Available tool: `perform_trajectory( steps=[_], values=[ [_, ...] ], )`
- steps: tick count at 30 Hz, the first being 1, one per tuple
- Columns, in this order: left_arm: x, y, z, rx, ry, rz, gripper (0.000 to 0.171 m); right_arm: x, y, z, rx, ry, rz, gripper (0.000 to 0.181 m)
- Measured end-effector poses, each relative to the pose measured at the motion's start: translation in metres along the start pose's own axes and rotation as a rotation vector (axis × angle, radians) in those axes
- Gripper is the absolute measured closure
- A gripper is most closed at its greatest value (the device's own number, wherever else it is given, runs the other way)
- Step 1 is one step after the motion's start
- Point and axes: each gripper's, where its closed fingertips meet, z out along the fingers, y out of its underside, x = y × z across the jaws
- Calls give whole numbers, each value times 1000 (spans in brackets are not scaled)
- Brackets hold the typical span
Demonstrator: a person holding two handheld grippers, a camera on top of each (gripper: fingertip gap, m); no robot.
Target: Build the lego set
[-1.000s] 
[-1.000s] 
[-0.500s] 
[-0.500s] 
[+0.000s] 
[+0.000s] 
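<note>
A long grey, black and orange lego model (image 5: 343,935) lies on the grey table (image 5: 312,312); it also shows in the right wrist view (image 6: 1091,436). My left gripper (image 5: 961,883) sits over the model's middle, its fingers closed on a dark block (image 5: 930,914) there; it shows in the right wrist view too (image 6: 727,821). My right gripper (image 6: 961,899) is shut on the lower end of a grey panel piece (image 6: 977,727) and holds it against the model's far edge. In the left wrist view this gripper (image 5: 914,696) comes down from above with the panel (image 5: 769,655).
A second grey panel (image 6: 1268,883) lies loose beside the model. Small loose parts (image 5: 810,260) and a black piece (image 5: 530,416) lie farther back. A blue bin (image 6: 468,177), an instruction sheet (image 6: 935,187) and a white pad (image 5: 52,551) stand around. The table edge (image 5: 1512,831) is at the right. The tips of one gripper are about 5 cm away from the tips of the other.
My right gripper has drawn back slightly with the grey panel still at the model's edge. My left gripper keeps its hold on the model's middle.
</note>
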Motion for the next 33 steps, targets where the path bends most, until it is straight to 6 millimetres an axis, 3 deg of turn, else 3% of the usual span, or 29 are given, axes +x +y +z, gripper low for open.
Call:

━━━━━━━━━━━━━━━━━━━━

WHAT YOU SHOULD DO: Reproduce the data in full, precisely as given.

RESULT OF THIS EXERCISE:
Available tool: `perform_trajectory( steps=[_], values=[ [_, ...] ], )`
- steps: tick count at 30 Hz, the first being 1, one per tuple
- Columns, in this order: left_arm: x, y, z, rx, ry, rz, gripper (0.000 to 0.171 m); right_arm: x, y, z, rx, ry, rz, gripper (0.000 to 0.181 m)
- Measured end-effector poses, each relative to the pose measured at the motion's start: translation in metres along the start pose's own axes and rotation as a rotation vector (axis × angle, radians) in those axes
- Gripper is the absolute measured closure
- A gripper is most closed at its greatest value (the device's own number, wherever else it is given, runs the other way)
- Step 1 is one step after the motion's start
- Point and axes: each gripper's, where its closed fingertips meet, z out along the fingers, y out of its underside, x = y × z across the jaws
- Calls give whole numbers, each value times 1000 (spans in brackets are not scaled)
- Brackets hold the typical span
Demonstrator: a person holding two handheld grippers, a camera on top of each (gripper: fingertip gap, m); no robot.
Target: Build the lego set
[-1.000s] 
[-1.000s] 
[-0.500s] 
[-0.500s] 
[+0.000s] 
[+0.000s] 
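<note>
A long grey, black and orange lego model (image 5: 343,935) lies on the grey table (image 5: 312,312); it also shows in the right wrist view (image 6: 1091,436). My left gripper (image 5: 961,883) sits over the model's middle, its fingers closed on a dark block (image 5: 930,914) there; it shows in the right wrist view too (image 6: 727,821). My right gripper (image 6: 961,899) is shut on the lower end of a grey panel piece (image 6: 977,727) and holds it against the model's far edge. In the left wrist view this gripper (image 5: 914,696) comes down from above with the panel (image 5: 769,655).
A second grey panel (image 6: 1268,883) lies loose beside the model. Small loose parts (image 5: 810,260) and a black piece (image 5: 530,416) lie farther back. A blue bin (image 6: 468,177), an instruction sheet (image 6: 935,187) and a white pad (image 5: 52,551) stand around. The table edge (image 5: 1512,831) is at the right. The tips of one gripper are about 5 cm away from the tips of the other.
My right gripper has drawn back slightly with the grey panel still at the model's edge. My left gripper keeps its hold on the model's middle.
</note>
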Motion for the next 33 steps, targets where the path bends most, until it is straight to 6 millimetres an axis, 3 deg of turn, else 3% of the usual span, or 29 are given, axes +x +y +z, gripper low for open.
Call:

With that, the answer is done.